| Input data |

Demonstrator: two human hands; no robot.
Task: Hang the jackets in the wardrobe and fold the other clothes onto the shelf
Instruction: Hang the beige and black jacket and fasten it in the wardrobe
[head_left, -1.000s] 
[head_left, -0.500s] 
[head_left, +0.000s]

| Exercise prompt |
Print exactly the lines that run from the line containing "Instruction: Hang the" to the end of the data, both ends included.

| Answer box |
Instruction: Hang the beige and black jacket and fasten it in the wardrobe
[head_left, -1.000s] 
[head_left, -0.500s] 
[head_left, +0.000s]

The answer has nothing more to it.